WORK INSTRUCTIONS:
Reproduce each line, exactly, from the one containing "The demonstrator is" through the end of the material. Exclude pictures.

DATA SEGMENT:
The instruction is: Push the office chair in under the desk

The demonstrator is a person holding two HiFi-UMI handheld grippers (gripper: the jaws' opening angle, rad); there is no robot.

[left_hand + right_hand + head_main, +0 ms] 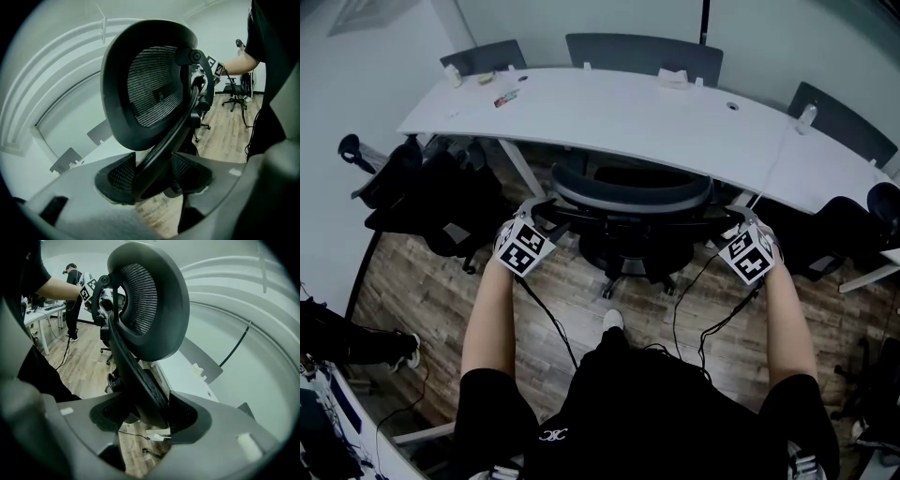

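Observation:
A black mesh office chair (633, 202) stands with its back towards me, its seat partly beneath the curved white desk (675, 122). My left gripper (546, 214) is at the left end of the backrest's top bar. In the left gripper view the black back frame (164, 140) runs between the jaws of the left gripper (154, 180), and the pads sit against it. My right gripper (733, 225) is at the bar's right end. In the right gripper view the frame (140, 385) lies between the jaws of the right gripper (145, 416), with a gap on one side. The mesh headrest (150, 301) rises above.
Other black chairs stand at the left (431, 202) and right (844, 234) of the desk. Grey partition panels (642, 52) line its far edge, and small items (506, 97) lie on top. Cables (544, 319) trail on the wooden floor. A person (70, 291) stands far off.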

RESPONSE AREA:
The demonstrator is a person holding two HiFi-UMI handheld grippers (gripper: the jaws' opening angle, rad); there is no robot.

[left_hand + right_hand + head_main, +0 ms] 

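Observation:
A black mesh office chair (633, 202) stands with its back towards me, its seat partly beneath the curved white desk (675, 122). My left gripper (546, 214) is at the left end of the backrest's top bar. In the left gripper view the black back frame (164, 140) runs between the jaws of the left gripper (154, 180), and the pads sit against it. My right gripper (733, 225) is at the bar's right end. In the right gripper view the frame (140, 385) lies between the jaws of the right gripper (145, 416), with a gap on one side. The mesh headrest (150, 301) rises above.
Other black chairs stand at the left (431, 202) and right (844, 234) of the desk. Grey partition panels (642, 52) line its far edge, and small items (506, 97) lie on top. Cables (544, 319) trail on the wooden floor. A person (70, 291) stands far off.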

Nothing else belongs to the answer.